Phnom Penh (Agence Fides) – « Les bulldozers thaïlandais rasent les maisons des civils cambodgiens sur des kilomètres, des barbelés et des conteneurs bloquent l'accès aux villages. Et toutes les institutions internationales restent silencieuses. Les temples, lieux sacrés par excellence pour la vénération des dieux et la mémoire de l'humanité, ont été réduits en poussière. Et le monde reste silencieux. Malgré un cessez-le-feu, des centaines de milliers de civils et d'enfants vivent encore dans des camps sordides. Aujourd'hui, le Cambodge veut lui aussi faire entendre sa voix, en demandant justice et réparation sur la scène mondiale où le pouvoir de la force semble être devenu la nouvelle règle » : c'est ce qu'affirme un appel lancé aujourd'hui, 7 janvier, par Mgr Olivier Schmitthaeusler, vicaire apostolique de Phnom Penh, et intitulé, de manière indicative, « Silence ». « Ce à quoi nous assistons aujourd'hui nous invite certes à la prière, mais pas au silence », affirme l'évêque.
L'évêque exprime la tristesse et l'inquiétude de tout le peuple cambodgien face à la situation locale, et élargit également sa vision au contexte international, rappelant les scénarios de guerre en Ukraine, à Gaza, au Cambodge et le récent raid américain au Venezuela.
Et il se demande : « Le pouvoir appartient-il uniquement aux plus forts ? Des philosophes grecs aux penseurs chrétiens, 2 500 ans de travail pour construire les valeurs de la démocratie, de la liberté et de la souveraineté des peuples peuvent-ils être balayés en quelques mois au nom d'intérêts géopolitiques et au mépris du droit international, et plus encore au mépris des gens ordinaires, les nouveaux martyrs de ce XXIe siècle ? »
Le texte poursuit : « Noël est le renversement des certitudes de l'humanité : le pouvoir au plus fort, la richesse au plus cruel, la vie au plus sanguinaire. Alors que Dieu Tout-Puissant, créateur du ciel et de la terre, se fait homme dans un nouveau-né, fragile et sans défense. Et ce Jésus, victime innocente de la jalousie et de la haine humaines, du pouvoir religieux et temporel, de la cruauté et de la cupidité du monde, mourra sur une croix. De cette croix, signe de la violence et de l'inhumanité du cœur humain, naîtront la vie, la vie éternelle et le salut pour tous ceux qui aiment par leurs actes et dans la vérité ».
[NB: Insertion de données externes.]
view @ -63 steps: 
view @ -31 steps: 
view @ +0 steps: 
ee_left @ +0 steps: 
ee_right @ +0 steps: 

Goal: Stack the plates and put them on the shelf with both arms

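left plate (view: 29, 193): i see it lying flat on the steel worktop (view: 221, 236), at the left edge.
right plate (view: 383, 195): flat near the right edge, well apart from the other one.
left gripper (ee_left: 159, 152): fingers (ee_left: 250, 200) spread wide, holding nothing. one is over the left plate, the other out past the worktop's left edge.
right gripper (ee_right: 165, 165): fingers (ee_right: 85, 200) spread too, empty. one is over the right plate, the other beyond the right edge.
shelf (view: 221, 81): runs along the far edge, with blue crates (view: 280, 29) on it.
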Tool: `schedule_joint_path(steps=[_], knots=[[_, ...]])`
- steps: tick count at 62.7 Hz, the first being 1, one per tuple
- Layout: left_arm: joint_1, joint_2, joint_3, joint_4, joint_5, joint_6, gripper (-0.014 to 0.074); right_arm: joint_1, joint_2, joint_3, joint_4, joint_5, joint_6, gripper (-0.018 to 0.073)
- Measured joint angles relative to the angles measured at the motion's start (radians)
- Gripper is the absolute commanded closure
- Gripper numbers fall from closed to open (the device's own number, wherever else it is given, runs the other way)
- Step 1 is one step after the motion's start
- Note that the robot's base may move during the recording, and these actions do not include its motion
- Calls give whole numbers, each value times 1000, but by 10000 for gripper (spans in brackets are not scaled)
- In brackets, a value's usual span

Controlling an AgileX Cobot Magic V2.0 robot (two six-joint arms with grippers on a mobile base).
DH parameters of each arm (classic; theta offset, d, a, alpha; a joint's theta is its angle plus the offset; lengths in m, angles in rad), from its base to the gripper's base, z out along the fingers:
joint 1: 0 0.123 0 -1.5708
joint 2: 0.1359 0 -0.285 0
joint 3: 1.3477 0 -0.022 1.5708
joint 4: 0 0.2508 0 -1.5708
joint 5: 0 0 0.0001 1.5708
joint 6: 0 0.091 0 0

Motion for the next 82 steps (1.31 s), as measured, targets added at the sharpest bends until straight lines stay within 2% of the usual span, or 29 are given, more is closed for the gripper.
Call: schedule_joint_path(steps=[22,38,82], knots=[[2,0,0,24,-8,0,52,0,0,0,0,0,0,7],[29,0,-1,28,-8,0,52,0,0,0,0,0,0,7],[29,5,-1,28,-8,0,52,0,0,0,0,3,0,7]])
Selon Mgr Schmitthaeusler, le silence est utile « pour prier Dieu de nous éclairer, de nous accorder la sagesse et le discernement, à nous tous, mais surtout aux dirigeants du monde, afin que nous puissions suivre les chemins de la vérité, du droit et de la justice ». « Mais bien sûr, observe-t-il, nous ne pouvons rester silencieux et permettre que des innocents soient méprisés et humiliés, comme s'il existait une hiérarchie des valeurs, même dans la vie humaine ».
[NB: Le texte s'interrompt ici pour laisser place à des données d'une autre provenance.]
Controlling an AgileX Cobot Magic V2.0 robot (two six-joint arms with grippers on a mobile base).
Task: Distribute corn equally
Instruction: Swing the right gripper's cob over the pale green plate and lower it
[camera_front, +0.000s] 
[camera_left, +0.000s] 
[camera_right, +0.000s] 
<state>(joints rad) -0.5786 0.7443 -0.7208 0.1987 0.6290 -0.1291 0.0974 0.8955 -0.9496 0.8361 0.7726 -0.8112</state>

En conclusion, l'appel reprend les paroles du Pape Léon XIV dans son message du 1er janvier 2026 : « Paix sur terre, chantent les anges, annonçant la présence d'un Dieu sans défense, dont l'humanité ne peut découvrir l'amour qu'en prenant soin de lui. Partout dans le monde, il faut espérer que chaque communauté devienne une « maison de paix, où l'hostilité est désamorcée par le dialogue, où la justice est pratiquée et où le pardon est cultivé ».